Es wird jedoch keine leichte Fahrt. Tiefengeothermische Technologien haben bisher Fracking oder Hochdruckwasser verwendet, um das Gestein zu zerkleinern und Wärmequellen tief unter der Erde zu erschließen.

Dies hat in Orten wie Straßburg in Frankreich zu öffentlicher Ablehnung geführt, wo Geothermieprojekte in der jüngsten Vergangenheit für Beben gesorgt haben.

„Wir müssen unsere Technologie gut kommunizieren.
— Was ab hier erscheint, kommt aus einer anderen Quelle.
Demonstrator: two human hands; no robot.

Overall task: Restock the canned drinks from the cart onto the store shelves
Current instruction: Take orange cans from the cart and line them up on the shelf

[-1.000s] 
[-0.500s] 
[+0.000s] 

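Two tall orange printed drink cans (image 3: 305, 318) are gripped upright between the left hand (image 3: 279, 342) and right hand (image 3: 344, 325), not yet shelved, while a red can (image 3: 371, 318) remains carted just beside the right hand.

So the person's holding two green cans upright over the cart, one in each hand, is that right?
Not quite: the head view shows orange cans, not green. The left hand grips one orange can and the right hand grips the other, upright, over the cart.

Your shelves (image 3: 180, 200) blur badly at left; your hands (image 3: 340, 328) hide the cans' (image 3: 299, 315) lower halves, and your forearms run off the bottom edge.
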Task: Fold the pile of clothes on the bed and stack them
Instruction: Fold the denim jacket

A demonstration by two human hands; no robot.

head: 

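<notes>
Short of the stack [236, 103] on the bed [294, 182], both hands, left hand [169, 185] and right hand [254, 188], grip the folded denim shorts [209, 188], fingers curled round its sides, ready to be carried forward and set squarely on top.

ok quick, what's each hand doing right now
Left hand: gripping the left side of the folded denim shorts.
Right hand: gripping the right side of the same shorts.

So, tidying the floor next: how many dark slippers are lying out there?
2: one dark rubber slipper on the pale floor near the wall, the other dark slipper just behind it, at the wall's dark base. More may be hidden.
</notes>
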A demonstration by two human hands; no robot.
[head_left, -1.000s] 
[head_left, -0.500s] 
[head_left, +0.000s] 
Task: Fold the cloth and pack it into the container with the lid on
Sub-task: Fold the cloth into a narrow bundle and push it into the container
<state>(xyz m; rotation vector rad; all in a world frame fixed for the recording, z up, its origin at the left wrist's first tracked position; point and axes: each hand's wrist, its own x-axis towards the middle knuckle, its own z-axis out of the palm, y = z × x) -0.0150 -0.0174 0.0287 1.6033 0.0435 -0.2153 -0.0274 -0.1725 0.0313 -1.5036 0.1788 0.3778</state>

Da wir keine Verbindung zu hydrologischen Grundwasserleitern herstellen, haben wir das Risiko eines seismischen Ereignisses während der Bohrungen eliminiert“, sagte Moelk von Eavor.

„Wir können keine Erdbeben verursachen und wir können kein Trinkwasser verunreinigen“, betonte er.

Aufgrund dieser Rückschläge wurden im Laufe der Jahre auch die umweltbezogenen und geologischen Risikobewertungen in Bezug auf die Geothermie strenger.

„Wenn Öl und Gas in einer Sache gut sind, dann ist es genau das: Es ist das Risikomanagement und die Risikominderung des Untergrunds, über die die Öl- und Gasindustrie so viel mehr weiß, weil sie Millionen von Bohrlöchern gebohrt hat.“ sagte Brommer von der IGA.

„Wir müssen kristallklar sein, was wir tun, wie wir das tun, wie wir alles im Untergrund managen und die Menschen auf diese Reise mitnehmen. Denn wenn wir das nicht tun, bin ich sehr besorgt, dass die gesellschaftliche Akzeptanz, für die wir uns so hart erkämpft haben, verloren geht“, fügte sie hinzu.